Five Days Until Christmas

It’s December 20th. The grass is still green, the leaves have been carted away by the city, and there is little to no chance of a white Christmas in Toledo. In five days, we will celebrate Christmas in my house as we always do, coming home from Mass late on Christmas Eve, sleeping in on Christmas morning, and opening gifts over coffee and Kolacky when the house is all awakened. I can usually slip in reading the paper and even a few chapters of a book before the kids get up. Now that they are grown, sleeping in is better than opening presents, I suppose. I still look forward to that magical moment when I arise and know it’s Christmas morning, that feeling that comes but once a year. Happy holidays everyone.

Pressing the “Send” button

Well, it’s been a quiet week-end in my house. If this sounds a bit like the beginning of a Garrison Keillor monologue, perhaps its because I just finished reading his latest Lake Wobegon novel The Lake Wobegon Virus. And reading Garrison’s writing, with its simple storylines and understated humor, always inspires my own writing.

As the leaves sprinkled the still-green lawn, I spent time submitting three short stories, two to one magazine, called Kaleidoscope, and the third to another, called Soul Fountain. I tweaked my query letters, neatened up the manuscripts, and pressed “Send” three times. It’s a good feeling! (Even if I didn’t rake one leaf to the curb.)

Sunday, October 4

It’s the first day of the week or the last day of the weekend depending upon your point of view. Most Sundays, I wake up and think of all the things I didn’t finish in the last six days. Today, it rained in Toledo, a light steady rain, enough to keep the lawn green and the plants in bloom. The sun came out in the afternoon, in a clear blue sky sprinkled with wispy clouds. After church, I made a list.
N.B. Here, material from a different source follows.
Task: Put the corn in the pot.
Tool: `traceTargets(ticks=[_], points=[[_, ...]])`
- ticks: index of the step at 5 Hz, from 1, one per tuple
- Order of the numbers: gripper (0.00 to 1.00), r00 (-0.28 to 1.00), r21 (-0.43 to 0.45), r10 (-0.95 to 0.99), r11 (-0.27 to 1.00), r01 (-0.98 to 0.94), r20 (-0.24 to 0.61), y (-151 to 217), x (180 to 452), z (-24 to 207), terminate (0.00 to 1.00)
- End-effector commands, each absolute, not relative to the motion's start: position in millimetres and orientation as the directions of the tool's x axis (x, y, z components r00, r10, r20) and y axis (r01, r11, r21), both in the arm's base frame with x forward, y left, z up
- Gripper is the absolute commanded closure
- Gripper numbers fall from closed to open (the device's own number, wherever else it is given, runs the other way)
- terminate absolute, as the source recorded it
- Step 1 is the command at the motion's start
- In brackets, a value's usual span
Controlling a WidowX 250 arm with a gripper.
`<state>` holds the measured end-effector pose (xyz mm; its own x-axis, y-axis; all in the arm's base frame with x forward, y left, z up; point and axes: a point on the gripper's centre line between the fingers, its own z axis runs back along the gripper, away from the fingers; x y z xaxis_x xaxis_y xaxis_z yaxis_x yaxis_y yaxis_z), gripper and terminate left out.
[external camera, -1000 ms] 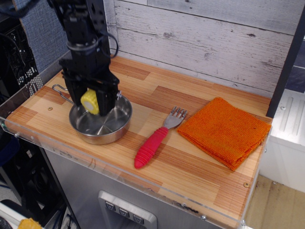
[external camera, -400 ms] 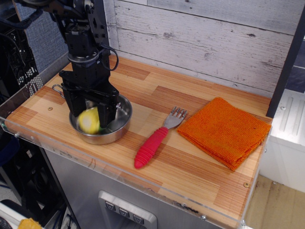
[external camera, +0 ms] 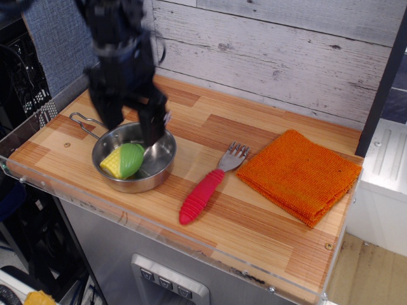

But the list changed and shifted during the day. First, we tore out the floors in most of the house, (to be replaced with tile). Not a difficult job but messy. Next, Sunday dinner: chicken, tater tot casserole, a salad. Then, writing. But that shifted as well. I decided at seven p.m. that writing would have to wait until another day. I will write the stories I have to tell. Yet not today, a pleasant first Sunday in October.

6:00 a.m. September 25 near Clyde, Ohio

Alone, I’m standing on the banks of a trout stream pre-dawn. Perfect stillness surrounds me. I cross one of numerous footbridges onto an island, waiting and watching the water. A slap and a ripple tells me something is watching me back. On the farm across the road, a rooster calls out its cock-a-doodle-doo to its family. I have never fished for trout, as we were raised fishing in Lake Erie and occasionally the other Great Lakes. I wish I could stay here and observe a fly-fisherman, but my day calls me to other things.

I turn and cross the footbridge, walking up the dewy hill slowly. As I head back into my room, I wait and watch for a moment longer, imagining what it is like to fly-fish. Maybe one day I’ll know. For now, I’ll just savor the pre-dawn memory.